*EXERCISE INSTRUCTIONS*: The response must consist of the lines below from the one with "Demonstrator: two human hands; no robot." through the one with "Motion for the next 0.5", exactly as they appear and with both ends kept.

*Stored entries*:
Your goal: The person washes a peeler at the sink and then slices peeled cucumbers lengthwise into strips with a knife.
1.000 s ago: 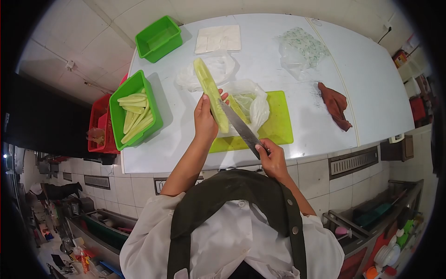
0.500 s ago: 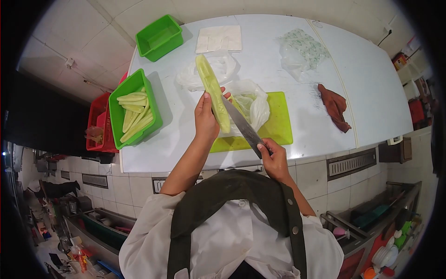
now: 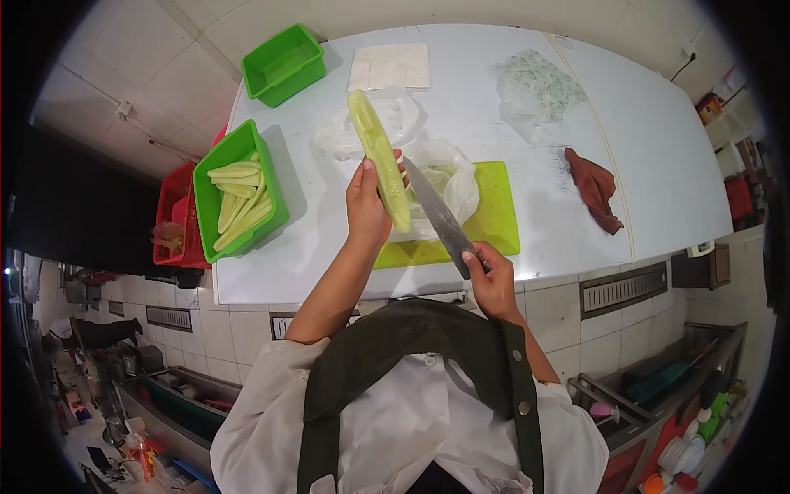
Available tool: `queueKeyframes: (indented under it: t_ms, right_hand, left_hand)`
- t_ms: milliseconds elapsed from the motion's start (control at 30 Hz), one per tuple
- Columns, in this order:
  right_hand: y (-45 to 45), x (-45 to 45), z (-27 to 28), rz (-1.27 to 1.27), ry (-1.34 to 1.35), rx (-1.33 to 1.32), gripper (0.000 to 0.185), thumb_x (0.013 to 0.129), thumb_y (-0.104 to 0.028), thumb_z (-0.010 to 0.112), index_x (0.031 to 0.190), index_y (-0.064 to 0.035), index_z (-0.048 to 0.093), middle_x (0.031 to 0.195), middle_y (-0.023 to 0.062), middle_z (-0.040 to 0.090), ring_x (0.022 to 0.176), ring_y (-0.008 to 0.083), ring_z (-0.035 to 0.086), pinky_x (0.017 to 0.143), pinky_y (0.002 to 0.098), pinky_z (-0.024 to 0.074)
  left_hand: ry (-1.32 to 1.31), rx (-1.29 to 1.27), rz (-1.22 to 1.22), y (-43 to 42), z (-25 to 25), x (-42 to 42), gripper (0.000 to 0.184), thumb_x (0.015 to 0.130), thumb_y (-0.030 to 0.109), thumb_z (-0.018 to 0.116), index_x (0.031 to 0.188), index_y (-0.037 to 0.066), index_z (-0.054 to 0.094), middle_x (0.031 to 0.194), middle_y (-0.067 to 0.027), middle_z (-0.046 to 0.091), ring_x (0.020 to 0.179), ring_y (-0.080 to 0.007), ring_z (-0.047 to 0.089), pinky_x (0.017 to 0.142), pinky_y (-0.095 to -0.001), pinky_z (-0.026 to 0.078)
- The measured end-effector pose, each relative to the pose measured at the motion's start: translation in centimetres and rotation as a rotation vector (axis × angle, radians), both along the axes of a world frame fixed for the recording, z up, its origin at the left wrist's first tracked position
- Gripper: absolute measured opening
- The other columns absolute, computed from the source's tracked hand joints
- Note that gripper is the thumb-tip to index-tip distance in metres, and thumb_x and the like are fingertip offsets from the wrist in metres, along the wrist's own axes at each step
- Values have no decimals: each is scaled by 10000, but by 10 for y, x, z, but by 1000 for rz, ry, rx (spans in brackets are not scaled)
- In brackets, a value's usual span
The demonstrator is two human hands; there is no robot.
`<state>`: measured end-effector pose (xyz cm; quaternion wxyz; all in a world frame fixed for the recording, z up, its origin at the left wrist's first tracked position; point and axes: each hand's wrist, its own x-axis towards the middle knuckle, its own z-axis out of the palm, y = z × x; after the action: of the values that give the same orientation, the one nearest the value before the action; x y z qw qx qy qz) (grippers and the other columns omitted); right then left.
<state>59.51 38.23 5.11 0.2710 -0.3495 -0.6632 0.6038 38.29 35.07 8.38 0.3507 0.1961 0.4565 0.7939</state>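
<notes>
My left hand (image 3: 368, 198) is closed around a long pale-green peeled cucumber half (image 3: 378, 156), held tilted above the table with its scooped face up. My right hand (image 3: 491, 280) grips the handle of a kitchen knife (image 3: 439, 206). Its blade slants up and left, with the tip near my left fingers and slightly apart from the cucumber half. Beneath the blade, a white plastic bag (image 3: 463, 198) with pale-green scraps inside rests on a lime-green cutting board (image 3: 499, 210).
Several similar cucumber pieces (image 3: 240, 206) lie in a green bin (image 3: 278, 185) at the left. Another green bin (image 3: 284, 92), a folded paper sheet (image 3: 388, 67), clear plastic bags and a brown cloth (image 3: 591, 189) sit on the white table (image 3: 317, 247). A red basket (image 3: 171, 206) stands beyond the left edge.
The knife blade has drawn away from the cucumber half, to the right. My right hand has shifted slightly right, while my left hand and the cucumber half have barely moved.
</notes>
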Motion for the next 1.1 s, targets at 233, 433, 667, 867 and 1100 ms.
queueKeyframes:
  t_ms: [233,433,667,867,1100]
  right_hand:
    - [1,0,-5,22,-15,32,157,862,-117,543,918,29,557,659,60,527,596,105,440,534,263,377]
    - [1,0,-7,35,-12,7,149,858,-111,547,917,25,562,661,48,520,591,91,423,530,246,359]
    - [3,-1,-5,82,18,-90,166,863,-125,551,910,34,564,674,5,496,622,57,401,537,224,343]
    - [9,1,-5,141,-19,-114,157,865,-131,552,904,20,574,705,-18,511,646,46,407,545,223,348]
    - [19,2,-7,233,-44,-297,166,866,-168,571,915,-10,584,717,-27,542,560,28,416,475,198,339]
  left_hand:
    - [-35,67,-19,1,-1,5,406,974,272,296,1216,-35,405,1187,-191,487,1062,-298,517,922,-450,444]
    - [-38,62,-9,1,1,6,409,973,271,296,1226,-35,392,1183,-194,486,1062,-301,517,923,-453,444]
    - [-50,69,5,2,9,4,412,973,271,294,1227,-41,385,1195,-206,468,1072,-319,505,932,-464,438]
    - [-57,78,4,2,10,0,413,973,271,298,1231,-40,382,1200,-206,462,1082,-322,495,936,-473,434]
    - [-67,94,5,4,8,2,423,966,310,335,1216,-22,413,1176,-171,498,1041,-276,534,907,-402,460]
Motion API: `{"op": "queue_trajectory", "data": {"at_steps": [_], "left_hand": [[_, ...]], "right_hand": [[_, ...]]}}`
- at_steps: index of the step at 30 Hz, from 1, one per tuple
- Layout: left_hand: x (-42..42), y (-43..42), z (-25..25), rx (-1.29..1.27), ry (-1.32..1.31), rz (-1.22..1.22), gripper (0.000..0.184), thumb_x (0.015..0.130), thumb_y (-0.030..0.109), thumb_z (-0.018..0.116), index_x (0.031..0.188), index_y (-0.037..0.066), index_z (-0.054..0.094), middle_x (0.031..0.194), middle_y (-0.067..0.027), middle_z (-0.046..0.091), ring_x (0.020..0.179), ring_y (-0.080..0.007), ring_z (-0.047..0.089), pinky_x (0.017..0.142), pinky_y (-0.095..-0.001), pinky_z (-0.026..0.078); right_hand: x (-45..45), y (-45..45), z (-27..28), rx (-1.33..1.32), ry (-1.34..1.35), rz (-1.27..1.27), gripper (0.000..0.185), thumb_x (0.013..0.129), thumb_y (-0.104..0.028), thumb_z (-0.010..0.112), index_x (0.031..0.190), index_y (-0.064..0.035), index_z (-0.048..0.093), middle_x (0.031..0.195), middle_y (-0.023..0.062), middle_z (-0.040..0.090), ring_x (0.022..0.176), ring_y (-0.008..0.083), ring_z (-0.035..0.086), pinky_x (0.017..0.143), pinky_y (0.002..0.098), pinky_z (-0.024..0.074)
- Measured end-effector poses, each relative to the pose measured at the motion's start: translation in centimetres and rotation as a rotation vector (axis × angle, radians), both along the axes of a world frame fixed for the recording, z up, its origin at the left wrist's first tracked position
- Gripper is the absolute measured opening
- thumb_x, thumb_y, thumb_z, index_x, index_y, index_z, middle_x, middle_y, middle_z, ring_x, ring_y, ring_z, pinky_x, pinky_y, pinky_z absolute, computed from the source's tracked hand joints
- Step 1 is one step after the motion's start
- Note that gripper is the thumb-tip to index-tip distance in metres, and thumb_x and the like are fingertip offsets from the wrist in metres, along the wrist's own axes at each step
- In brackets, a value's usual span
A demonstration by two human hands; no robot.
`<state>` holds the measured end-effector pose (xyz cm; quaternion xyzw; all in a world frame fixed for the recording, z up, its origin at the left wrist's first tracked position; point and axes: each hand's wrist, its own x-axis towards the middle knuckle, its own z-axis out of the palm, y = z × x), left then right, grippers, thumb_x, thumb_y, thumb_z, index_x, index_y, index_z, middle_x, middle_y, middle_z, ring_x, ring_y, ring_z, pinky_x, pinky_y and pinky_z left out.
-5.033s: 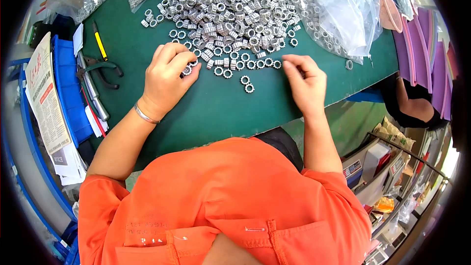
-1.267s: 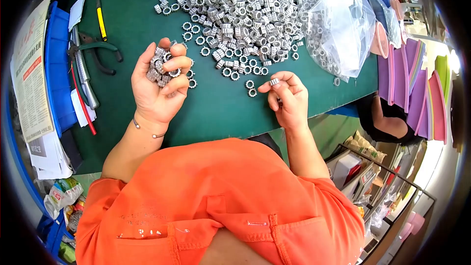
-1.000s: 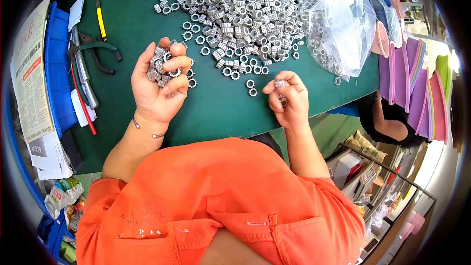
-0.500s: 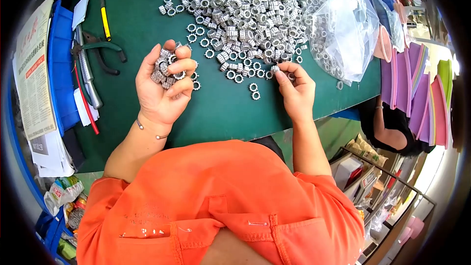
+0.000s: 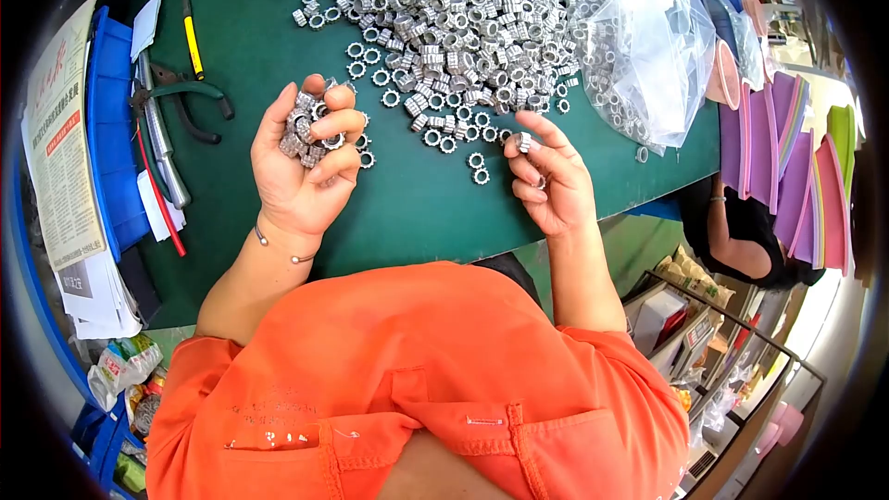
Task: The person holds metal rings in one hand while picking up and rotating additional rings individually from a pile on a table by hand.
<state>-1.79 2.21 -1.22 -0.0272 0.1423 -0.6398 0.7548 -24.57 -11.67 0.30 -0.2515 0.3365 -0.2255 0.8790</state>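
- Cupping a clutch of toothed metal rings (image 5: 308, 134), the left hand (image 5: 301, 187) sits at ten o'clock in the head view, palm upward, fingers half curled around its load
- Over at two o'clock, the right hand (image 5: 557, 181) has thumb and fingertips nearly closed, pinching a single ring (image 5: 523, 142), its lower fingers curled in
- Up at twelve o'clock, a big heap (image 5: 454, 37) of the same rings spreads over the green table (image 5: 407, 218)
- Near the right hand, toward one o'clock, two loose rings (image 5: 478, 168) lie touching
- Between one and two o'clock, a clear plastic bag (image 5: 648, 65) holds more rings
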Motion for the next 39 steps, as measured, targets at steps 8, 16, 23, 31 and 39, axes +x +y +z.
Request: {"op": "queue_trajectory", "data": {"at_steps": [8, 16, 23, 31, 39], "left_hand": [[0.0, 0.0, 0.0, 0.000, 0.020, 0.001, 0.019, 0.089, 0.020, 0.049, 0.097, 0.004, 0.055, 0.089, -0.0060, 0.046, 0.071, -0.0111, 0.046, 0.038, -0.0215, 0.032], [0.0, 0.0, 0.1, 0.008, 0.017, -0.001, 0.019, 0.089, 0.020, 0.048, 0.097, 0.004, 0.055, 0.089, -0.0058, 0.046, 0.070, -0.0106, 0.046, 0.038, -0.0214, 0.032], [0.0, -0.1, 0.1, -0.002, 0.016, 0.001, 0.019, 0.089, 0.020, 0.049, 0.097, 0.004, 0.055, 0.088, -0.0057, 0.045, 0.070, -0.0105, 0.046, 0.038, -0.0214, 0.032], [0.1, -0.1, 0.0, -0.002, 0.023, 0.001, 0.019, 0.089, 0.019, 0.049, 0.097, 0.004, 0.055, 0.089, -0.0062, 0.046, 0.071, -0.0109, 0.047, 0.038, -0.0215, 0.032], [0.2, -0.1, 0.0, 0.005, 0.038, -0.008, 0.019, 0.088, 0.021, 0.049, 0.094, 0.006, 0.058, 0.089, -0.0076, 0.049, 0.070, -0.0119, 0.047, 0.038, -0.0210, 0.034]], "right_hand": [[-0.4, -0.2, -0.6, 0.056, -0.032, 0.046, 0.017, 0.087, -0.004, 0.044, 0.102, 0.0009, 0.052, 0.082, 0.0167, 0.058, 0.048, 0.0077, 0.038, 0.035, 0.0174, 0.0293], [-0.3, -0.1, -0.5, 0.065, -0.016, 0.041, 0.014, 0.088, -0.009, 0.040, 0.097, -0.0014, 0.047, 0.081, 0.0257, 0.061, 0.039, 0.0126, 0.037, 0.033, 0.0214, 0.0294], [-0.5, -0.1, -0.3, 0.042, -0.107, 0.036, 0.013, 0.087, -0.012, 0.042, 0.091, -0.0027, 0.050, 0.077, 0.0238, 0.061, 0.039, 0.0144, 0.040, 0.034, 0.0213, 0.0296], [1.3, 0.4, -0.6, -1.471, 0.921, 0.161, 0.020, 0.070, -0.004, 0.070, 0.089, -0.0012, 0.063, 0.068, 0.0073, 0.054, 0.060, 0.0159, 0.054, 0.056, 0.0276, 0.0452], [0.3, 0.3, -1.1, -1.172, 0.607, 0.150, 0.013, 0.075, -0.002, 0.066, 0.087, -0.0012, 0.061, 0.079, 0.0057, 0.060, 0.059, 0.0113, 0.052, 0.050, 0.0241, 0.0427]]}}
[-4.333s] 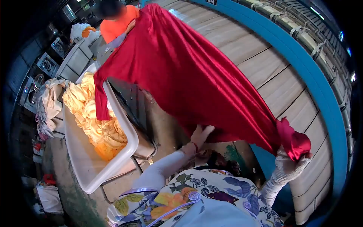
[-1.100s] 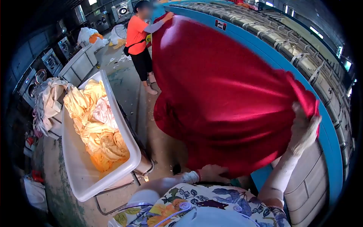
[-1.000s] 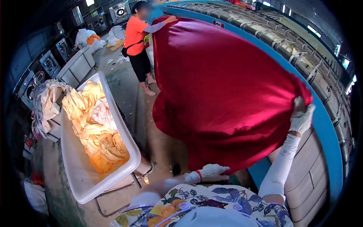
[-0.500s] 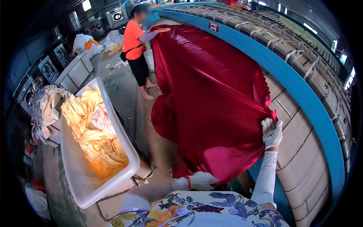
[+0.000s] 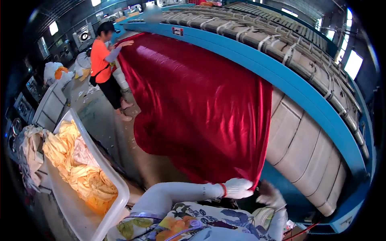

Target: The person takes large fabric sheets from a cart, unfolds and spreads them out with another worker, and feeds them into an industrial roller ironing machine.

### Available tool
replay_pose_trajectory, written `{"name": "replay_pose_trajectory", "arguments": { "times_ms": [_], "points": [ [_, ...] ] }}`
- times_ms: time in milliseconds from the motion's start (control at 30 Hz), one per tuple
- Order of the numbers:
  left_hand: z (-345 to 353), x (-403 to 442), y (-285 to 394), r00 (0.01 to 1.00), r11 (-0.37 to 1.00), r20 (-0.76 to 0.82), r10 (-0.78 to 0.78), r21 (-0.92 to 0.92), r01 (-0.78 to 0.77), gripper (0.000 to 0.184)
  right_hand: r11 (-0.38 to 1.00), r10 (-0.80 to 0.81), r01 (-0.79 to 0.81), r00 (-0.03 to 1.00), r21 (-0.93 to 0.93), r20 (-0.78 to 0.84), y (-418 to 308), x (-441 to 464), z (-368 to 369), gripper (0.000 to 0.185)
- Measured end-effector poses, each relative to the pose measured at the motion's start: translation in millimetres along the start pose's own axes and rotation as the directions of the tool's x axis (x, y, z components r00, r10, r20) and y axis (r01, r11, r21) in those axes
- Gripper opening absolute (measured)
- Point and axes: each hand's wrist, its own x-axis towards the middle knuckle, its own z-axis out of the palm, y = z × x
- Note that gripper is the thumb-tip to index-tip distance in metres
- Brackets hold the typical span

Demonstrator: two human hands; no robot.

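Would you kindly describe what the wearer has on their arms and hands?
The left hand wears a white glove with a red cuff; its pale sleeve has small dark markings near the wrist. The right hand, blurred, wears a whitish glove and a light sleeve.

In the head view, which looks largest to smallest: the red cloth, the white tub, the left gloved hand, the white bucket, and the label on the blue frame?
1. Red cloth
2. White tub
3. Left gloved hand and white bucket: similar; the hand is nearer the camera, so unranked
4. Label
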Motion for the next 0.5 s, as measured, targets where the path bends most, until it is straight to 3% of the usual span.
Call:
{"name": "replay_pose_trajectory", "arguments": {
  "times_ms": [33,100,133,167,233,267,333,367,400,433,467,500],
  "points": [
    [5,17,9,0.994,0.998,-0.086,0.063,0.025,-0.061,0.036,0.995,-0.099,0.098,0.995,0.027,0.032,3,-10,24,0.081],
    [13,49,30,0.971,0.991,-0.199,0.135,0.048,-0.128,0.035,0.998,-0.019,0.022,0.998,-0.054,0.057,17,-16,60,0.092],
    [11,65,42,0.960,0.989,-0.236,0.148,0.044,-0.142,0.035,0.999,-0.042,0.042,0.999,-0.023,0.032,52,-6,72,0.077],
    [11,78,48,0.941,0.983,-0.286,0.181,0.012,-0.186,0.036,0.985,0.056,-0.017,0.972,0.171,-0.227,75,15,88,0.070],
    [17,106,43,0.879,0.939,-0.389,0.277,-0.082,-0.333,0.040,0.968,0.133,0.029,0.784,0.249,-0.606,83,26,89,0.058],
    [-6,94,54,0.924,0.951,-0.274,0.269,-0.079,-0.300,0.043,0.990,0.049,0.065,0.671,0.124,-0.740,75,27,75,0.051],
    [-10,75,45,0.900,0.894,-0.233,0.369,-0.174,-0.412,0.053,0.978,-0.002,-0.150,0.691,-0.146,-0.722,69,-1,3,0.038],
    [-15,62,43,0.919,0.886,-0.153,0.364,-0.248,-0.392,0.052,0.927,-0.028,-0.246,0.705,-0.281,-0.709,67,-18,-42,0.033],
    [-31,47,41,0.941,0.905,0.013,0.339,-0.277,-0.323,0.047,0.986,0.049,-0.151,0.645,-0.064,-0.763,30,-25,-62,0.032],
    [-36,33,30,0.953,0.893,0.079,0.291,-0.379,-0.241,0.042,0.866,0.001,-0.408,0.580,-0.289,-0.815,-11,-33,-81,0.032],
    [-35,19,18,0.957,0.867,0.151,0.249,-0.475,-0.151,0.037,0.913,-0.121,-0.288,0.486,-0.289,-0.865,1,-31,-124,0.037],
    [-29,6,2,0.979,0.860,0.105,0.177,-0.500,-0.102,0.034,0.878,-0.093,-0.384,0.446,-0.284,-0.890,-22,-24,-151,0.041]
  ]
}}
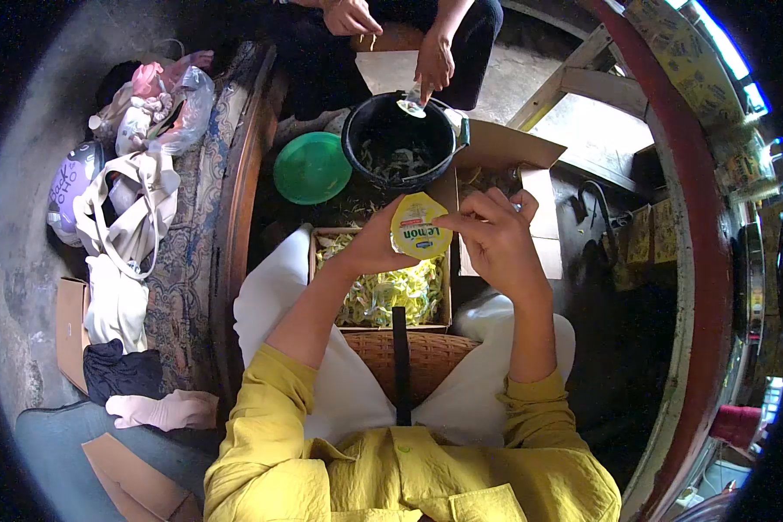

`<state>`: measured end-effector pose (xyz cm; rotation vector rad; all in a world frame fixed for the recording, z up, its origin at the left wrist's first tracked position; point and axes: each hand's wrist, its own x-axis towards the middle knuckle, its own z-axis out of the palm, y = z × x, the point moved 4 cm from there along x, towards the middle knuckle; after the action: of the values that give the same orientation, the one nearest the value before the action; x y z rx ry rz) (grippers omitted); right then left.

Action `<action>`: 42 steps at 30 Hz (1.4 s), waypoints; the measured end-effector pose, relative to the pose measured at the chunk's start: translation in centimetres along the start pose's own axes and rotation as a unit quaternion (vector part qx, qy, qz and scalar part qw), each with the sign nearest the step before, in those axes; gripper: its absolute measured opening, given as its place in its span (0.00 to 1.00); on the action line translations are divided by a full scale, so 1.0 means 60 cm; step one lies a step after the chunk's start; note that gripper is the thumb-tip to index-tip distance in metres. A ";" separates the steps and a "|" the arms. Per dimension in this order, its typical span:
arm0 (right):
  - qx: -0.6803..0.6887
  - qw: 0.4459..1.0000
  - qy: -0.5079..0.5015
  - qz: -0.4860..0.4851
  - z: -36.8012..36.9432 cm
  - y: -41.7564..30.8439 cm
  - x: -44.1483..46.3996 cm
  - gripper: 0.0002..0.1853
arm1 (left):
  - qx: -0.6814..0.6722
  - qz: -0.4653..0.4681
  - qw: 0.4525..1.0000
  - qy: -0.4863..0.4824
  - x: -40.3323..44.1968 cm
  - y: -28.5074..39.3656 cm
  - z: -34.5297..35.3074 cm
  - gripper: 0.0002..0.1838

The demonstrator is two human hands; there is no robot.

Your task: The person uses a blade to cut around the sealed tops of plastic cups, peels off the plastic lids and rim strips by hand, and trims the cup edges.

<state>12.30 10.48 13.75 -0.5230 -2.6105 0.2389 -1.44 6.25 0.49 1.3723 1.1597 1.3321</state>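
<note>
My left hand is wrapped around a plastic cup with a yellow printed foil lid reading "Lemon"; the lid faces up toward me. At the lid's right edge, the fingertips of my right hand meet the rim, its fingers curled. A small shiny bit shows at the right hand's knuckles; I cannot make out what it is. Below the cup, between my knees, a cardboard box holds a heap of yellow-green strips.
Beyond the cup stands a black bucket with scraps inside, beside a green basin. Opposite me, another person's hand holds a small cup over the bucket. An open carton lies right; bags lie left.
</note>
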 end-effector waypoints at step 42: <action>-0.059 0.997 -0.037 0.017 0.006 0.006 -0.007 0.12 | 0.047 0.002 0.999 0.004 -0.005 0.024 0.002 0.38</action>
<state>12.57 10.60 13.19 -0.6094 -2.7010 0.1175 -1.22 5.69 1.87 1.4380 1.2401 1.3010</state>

*ANSWER SECTION*:
Demonstrator: two human hands; no robot.

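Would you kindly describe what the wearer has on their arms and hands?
The left hand wears a white glove with a red cuff; its pale sleeve has small dark markings near the wrist. The right hand, blurred, wears a whitish glove and a light sleeve.

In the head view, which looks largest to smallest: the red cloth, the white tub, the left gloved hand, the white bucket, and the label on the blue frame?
1. Red cloth
2. White tub
3. Left gloved hand and white bucket: similar; the hand is nearer the camera, so unranked
4. Label
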Motion for the next 0.5 s, as measured, targets where the path bends most, until it is straight to 3% of the usual span.

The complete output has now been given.